◆ **WHAT YOU ARE ASKED TO DO**
The entries that follow need to be retyped verbatim.

◆ **DATASET**
[Start of Attachment]

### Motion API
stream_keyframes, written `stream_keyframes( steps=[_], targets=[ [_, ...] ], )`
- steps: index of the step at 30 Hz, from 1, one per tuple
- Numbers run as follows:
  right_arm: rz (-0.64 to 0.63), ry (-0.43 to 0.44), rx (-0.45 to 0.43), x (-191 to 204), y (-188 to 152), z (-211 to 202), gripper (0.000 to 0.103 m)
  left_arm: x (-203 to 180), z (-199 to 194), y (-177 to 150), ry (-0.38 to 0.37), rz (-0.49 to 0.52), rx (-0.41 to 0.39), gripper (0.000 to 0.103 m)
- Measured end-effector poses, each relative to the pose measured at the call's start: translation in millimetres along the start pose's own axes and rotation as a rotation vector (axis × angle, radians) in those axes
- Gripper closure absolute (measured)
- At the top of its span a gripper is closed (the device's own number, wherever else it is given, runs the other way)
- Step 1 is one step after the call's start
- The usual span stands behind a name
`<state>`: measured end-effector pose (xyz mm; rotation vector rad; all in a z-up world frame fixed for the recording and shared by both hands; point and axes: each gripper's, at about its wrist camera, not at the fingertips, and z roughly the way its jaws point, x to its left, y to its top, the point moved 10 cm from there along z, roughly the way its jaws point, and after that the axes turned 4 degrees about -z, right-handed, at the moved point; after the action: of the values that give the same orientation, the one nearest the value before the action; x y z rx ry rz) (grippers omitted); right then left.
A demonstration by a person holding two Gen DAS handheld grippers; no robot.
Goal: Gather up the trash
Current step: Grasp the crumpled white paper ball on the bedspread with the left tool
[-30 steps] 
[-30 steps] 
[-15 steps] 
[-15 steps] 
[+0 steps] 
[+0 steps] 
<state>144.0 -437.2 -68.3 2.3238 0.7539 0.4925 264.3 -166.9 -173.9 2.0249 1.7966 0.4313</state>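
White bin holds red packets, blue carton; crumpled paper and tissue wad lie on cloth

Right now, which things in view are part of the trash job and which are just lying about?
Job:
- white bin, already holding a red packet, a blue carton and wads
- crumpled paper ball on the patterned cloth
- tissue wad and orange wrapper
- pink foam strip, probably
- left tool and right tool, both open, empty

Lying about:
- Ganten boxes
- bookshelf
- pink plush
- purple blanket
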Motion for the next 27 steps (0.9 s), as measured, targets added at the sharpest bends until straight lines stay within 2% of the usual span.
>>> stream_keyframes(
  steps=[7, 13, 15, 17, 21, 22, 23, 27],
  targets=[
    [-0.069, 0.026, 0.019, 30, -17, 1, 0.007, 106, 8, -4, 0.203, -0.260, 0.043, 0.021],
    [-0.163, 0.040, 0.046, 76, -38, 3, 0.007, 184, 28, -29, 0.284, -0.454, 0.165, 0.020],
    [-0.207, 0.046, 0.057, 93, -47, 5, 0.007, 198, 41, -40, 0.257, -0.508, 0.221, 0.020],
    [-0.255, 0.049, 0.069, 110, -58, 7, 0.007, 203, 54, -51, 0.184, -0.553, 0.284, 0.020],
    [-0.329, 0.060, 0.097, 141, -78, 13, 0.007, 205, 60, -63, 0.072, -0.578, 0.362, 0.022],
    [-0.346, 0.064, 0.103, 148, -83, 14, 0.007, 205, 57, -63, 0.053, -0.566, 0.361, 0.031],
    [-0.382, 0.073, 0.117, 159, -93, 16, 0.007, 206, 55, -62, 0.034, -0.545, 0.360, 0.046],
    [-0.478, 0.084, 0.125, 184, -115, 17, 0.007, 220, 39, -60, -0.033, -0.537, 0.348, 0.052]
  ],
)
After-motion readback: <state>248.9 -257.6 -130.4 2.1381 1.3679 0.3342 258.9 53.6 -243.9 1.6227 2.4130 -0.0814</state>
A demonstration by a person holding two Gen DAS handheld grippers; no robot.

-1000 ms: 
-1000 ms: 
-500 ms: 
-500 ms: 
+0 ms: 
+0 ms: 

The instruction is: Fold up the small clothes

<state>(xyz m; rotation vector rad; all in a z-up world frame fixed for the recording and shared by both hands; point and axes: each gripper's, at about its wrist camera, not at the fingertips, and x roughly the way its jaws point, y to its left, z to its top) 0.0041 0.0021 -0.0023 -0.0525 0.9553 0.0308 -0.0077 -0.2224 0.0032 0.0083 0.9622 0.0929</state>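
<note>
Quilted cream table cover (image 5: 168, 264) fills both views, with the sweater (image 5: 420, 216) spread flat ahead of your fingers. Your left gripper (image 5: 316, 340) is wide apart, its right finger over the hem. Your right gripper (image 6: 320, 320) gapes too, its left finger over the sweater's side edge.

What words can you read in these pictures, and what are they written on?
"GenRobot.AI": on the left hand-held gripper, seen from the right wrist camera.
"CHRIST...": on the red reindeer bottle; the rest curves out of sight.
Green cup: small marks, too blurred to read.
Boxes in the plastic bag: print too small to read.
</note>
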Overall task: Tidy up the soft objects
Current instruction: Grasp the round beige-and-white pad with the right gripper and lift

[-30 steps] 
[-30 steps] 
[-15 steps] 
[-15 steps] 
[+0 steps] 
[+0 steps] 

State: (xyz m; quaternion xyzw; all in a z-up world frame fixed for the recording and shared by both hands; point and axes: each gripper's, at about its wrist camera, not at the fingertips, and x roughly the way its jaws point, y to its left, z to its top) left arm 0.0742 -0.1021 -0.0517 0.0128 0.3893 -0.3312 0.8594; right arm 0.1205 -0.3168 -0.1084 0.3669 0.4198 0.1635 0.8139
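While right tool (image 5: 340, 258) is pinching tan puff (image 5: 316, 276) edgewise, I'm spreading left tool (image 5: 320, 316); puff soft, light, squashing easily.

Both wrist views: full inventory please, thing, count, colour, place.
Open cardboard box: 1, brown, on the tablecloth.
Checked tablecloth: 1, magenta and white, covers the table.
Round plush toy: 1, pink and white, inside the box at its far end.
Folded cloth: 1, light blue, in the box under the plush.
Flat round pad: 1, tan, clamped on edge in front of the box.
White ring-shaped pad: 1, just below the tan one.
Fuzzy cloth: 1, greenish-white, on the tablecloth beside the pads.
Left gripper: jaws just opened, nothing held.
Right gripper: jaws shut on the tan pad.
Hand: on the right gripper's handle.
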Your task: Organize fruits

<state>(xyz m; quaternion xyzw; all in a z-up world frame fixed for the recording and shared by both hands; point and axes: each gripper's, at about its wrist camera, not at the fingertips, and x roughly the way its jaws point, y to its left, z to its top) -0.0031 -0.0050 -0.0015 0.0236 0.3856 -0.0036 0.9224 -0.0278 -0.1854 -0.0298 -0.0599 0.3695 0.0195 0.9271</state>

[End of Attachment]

◆ **FINAL ANSWER**
### Motion API
stream_keyframes, written `stream_keyframes( steps=[_], targets=[ [_, ...] ], )`
- steps: index of the step at 30 Hz, from 1, one per tuple
- Numbers run as follows:
  right_arm: rz (-0.64 to 0.63), ry (-0.43 to 0.44), rx (-0.45 to 0.43), x (-191 to 204), y (-188 to 152), z (-211 to 202), gripper (0.000 to 0.103 m)
  left_arm: x (-203 to 180), z (-199 to 194), y (-177 to 150), ry (-0.38 to 0.37), rz (-0.49 to 0.52), rx (-0.41 to 0.39), gripper (0.000 to 0.103 m)
- Measured end-effector poses, each relative to the pose measured at the call's start: translation in millimetres along the start pose's own axes and rotation as a rotation vector (axis × angle, radians) in those axes
- Gripper closure absolute (measured)
- At the top of its span a gripper is closed (the device's own number, wherever else it is given, runs the other way)
- Step 1 is one step after the call's start
- The usual span stands behind a name
`<state>`: measured end-effector pose (xyz mm; rotation vector rad; all in a z-up world frame fixed for the recording and shared by both hands; point and axes: each gripper's, at about its wrist camera, not at the fingertips, and z roughly the way its jaws point, x to its left, y to its top, the point moved 10 cm from there along z, roughly the way its jaws point, and after that the axes turned 4 degrees about -z, right-handed, at the moved point; after the action: of the values that give the same orientation, the one nearest the value before the action; x y z rx ry rz) (grippers omitted); right then left.
A demonstration by a person holding two Gen DAS handheld grippers; no robot.
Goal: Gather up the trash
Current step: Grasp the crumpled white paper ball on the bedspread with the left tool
[-30 steps] 
[-30 steps] 
[-15 steps] 
[-15 steps] 
[+0 steps] 
[+0 steps] 
<state>144.0 -437.2 -68.3 2.3238 0.7539 0.4925 264.3 -166.9 -173.9 2.0249 1.7966 0.4313</state>
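White bin holds red packets, blue carton; crumpled paper and tissue wad lie on cloth

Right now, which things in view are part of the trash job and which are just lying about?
Job:
- white bin, already holding a red packet, a blue carton and wads
- crumpled paper ball on the patterned cloth
- tissue wad and orange wrapper
- pink foam strip, probably
- left tool and right tool, both open, empty

Lying about:
- Ganten boxes
- bookshelf
- pink plush
- purple blanket
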Motion for the next 27 steps (0.9 s), as measured, targets added at the sharpest bends until straight lines stay within 2% of the usual span.
>>> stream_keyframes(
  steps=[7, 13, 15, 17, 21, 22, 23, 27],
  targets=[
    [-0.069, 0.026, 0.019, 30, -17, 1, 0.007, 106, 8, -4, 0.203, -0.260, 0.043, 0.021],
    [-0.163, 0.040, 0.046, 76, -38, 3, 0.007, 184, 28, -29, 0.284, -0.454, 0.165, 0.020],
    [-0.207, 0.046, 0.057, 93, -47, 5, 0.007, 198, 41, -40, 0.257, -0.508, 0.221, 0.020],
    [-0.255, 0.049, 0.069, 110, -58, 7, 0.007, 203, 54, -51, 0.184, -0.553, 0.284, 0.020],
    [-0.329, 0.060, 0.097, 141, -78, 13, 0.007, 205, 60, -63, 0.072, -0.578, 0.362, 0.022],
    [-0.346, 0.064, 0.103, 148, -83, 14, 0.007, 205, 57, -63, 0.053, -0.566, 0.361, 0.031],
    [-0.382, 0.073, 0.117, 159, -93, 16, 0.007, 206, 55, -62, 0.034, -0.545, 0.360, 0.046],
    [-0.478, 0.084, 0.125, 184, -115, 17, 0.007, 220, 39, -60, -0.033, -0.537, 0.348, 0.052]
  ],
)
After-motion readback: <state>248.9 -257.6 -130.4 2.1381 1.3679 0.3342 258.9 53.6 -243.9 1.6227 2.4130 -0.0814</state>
A demonstration by a person holding two Gen DAS handheld grippers; no robot.

-1000 ms: 
-1000 ms: 
-500 ms: 
-500 ms: 
+0 ms: 
+0 ms: 

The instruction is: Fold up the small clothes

<state>(xyz m; rotation vector rad; all in a z-up world frame fixed for the recording and shared by both hands; point and axes: each gripper's, at about its wrist camera, not at the fingertips, and x roughly the way its jaws point, y to its left, z to its top) 0.0041 0.0021 -0.0023 -0.0525 0.9553 0.0308 -0.0077 -0.2224 0.0032 0.0083 0.9622 0.0929</state>
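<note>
Quilted cream table cover (image 5: 168, 264) fills both views, with the sweater (image 5: 420, 216) spread flat ahead of your fingers. Your left gripper (image 5: 316, 340) is wide apart, its right finger over the hem. Your right gripper (image 6: 320, 320) gapes too, its left finger over the sweater's side edge.

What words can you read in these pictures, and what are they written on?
"GenRobot.AI": on the left hand-held gripper, seen from the right wrist camera.
"CHRIST...": on the red reindeer bottle; the rest curves out of sight.
Green cup: small marks, too blurred to read.
Boxes in the plastic bag: print too small to read.
</note>
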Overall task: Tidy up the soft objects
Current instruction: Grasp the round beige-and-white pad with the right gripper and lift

[-30 steps] 
[-30 steps] 
[-15 steps] 
[-15 steps] 
[+0 steps] 
[+0 steps] 

State: (xyz m; quaternion xyzw; all in a z-up world frame fixed for the recording and shared by both hands; point and axes: each gripper's, at about its wrist camera, not at the fingertips, and x roughly the way its jaws point, y to its left, z to its top) left arm 0.0742 -0.1021 -0.0517 0.0128 0.3893 -0.3312 0.8594; right arm 0.1205 -0.3168 -0.1084 0.3669 0.4198 0.1635 0.8139
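While right tool (image 5: 340, 258) is pinching tan puff (image 5: 316, 276) edgewise, I'm spreading left tool (image 5: 320, 316); puff soft, light, squashing easily.

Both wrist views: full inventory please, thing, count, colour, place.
Open cardboard box: 1, brown, on the tablecloth.
Checked tablecloth: 1, magenta and white, covers the table.
Round plush toy: 1, pink and white, inside the box at its far end.
Folded cloth: 1, light blue, in the box under the plush.
Flat round pad: 1, tan, clamped on edge in front of the box.
White ring-shaped pad: 1, just below the tan one.
Fuzzy cloth: 1, greenish-white, on the tablecloth beside the pads.
Left gripper: jaws just opened, nothing held.
Right gripper: jaws shut on the tan pad.
Hand: on the right gripper's handle.
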Your task: Organize fruits

<state>(xyz m; quaternion xyzw; all in a z-up world frame fixed for the recording and shared by both hands; point and axes: each gripper's, at about its wrist camera, not at the fingertips, and x roughly the way its jaws point, y to its left, z to its top) -0.0031 -0.0050 -0.0015 0.0236 0.3856 -0.0036 0.9224 -0.0278 -0.1854 -0.0298 -0.0599 0.3695 0.0195 0.9271</state>

That completes the answer to this exercise.